In Figure 1, the solid, dash–dotted, and dashed lines with arrows represent the communications between clients and access points, clients and clients, and clients and servers, respectively. PROTAGE client systems communicate with access points to submit/retrieve certified actions or action plans. The communications between PROTAGE client and server systems aim to access Web services on server systems and upload (or, download) digital objects to (or, from) them. Finally, as the important feature of the PROTAGE system, the client systems are organized in a peer–to–peer structure. Through peer–to–peer communications, a client system can ask for actions or action plans from other existing client systems. It may also provide its own actions and action plans to other client systems.
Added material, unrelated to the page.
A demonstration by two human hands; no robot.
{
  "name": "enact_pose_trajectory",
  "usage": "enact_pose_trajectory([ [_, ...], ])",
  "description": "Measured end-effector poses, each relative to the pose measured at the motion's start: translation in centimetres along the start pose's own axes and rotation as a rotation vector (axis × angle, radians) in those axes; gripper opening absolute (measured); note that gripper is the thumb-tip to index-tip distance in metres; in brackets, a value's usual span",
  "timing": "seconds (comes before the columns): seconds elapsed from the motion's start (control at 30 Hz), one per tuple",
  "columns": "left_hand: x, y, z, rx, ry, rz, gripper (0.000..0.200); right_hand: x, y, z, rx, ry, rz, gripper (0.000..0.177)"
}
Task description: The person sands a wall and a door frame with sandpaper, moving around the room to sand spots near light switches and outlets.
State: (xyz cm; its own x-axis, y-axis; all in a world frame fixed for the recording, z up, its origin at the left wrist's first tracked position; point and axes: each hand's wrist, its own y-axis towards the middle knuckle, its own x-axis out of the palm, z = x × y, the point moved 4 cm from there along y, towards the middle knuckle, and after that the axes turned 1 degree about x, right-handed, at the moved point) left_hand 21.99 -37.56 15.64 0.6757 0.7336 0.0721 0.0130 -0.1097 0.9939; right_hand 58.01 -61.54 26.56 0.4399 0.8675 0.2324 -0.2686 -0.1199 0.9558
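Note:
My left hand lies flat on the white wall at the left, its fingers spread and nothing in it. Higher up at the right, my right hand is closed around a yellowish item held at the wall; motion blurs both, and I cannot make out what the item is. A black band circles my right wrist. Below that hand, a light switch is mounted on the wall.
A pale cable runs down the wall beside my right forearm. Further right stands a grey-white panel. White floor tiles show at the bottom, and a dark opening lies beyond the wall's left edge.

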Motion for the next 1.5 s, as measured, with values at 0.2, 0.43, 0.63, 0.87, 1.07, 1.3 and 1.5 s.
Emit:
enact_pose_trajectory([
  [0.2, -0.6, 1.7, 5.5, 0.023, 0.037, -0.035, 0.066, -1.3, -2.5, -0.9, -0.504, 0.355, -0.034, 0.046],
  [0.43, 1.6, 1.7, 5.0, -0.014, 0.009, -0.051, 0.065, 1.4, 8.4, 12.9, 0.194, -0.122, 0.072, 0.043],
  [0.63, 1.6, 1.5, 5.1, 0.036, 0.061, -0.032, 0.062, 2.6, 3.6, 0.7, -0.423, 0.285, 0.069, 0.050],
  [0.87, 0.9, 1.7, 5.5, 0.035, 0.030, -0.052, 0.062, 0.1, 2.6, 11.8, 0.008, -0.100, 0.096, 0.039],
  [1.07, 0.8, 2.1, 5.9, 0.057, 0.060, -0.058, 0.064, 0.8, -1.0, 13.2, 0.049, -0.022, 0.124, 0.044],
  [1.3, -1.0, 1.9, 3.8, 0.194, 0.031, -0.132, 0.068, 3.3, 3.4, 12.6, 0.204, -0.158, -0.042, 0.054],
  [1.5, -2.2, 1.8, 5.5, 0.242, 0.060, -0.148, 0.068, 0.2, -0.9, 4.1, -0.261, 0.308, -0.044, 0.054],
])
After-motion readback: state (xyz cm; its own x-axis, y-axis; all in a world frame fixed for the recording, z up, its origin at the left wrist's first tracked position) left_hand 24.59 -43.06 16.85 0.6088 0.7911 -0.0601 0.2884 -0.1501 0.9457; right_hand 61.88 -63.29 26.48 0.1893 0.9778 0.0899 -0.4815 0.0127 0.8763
Figure 1: The general framework of the PROTAGE system.
PROTAGE client systems
A PROTAGE client system usually contains six main components. In what follows, we briefly introduce the functionality of each component:
- Client GUI. Through this GUI, a user can create an account and further interact with the PROTAGE system. Specifically, the user can manage his/her profile, actions, and action plans, call external third–party digital preservation related tools, and communicate with other users, access points, and server systems.
- Local repository. This component is actually a data warehouse developed with MySQL. It contains the profiles of existing users who ever logged into the PROTAGE system via the present client. It also contains the actions and action plans. Besides, the local repository contains other related databases.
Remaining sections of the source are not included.